INSURANCE COMPANIES HAGGLING OVER RELEASE LANGUAGE CAN RESULT IN BAD FAITH LIABILITY

In Barickman v. Mercury Cas. Co., 2 Cal.App.5th 508, 206 Cal.Rptr.3d 699 (2d Dist. 2016), an insurance company's refusal to consent to additional release language which was designed to preserve the claimant's rights to receive criminal restitution from the insured tortfeasor caused the case not to settle and, as a result, it was found that the insurance company breached the implied covenant of good faith and fair dealing by not doing all that it could do within its power to effectuate the settlement.

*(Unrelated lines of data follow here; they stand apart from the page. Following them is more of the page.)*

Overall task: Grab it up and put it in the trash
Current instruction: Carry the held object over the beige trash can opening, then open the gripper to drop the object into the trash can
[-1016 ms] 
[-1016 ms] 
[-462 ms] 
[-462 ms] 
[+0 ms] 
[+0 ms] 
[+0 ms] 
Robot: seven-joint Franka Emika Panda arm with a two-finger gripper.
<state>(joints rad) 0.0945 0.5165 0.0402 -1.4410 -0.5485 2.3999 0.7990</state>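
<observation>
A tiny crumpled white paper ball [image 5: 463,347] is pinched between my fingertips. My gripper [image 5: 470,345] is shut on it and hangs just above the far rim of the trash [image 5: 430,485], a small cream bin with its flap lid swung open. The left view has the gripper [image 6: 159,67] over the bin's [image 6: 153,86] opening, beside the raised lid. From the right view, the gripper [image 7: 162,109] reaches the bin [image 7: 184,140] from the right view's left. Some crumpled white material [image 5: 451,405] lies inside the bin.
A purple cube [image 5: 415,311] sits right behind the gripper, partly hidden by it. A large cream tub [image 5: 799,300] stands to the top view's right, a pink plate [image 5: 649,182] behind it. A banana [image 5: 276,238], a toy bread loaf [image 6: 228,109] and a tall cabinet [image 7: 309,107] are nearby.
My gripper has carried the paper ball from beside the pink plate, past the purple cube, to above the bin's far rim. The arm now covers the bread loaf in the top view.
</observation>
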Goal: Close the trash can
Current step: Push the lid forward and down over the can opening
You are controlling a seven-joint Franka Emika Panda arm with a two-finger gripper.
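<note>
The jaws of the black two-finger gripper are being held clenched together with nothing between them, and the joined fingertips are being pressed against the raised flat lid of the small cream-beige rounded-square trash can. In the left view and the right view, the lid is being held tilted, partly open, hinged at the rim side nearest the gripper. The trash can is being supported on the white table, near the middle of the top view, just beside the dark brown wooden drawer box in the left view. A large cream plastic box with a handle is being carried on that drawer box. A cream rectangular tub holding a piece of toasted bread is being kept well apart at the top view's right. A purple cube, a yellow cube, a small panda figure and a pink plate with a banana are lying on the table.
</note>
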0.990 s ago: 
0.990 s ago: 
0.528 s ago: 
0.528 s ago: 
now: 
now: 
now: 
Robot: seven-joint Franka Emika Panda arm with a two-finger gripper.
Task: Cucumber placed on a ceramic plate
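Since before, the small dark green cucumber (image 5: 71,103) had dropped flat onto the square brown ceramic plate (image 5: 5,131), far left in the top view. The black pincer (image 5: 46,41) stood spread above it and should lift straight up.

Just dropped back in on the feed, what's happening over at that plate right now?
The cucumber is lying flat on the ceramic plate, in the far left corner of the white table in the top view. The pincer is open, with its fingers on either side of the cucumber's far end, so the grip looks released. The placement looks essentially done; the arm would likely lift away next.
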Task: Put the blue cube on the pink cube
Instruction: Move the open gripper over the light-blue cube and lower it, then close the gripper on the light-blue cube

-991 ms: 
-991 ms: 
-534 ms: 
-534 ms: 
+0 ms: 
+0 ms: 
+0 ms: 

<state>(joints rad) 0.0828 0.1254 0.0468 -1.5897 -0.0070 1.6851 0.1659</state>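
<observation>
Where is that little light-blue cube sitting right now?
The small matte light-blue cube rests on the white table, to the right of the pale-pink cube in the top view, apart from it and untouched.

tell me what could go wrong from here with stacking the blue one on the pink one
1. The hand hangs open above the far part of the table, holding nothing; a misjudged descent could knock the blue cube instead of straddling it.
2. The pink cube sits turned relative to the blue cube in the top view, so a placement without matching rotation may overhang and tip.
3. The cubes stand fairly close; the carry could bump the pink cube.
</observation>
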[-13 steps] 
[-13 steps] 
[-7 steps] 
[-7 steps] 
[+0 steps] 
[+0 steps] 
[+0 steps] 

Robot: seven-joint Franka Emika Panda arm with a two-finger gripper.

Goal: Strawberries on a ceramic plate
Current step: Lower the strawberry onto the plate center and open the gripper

In A Surprising Decision, A Federal District Court, Applying Florida Law, Granted Summary Judgment To An Insurance Company On A "Failure To Settle" Claim Because The Insured's Liability Was Not Clear

Florida is a testing ground for creative lawyering designed to set up insurance companies on failure to settle claims. However, in Welford v. Liberty Ins. Corp., 2016 WL 3360431 (N.D. Fla., 6/2/16), at least one Federal District Court refused to countenance yet another attorney's attempt to create a failure to settle claim against an insurance company under Florida law. In this case, the insurance company tendered its limits within two days after receiving the lawsuit. Nevertheless, the claimant argued that the insurance company had failed to promptly tender the limits earlier in the matter when it was first notified of the accident. The District Court found that no reasonable trier of fact could have determined that the insured's liability was "clear" when the claim was first reported. The facts before the Court were complicated and disputed.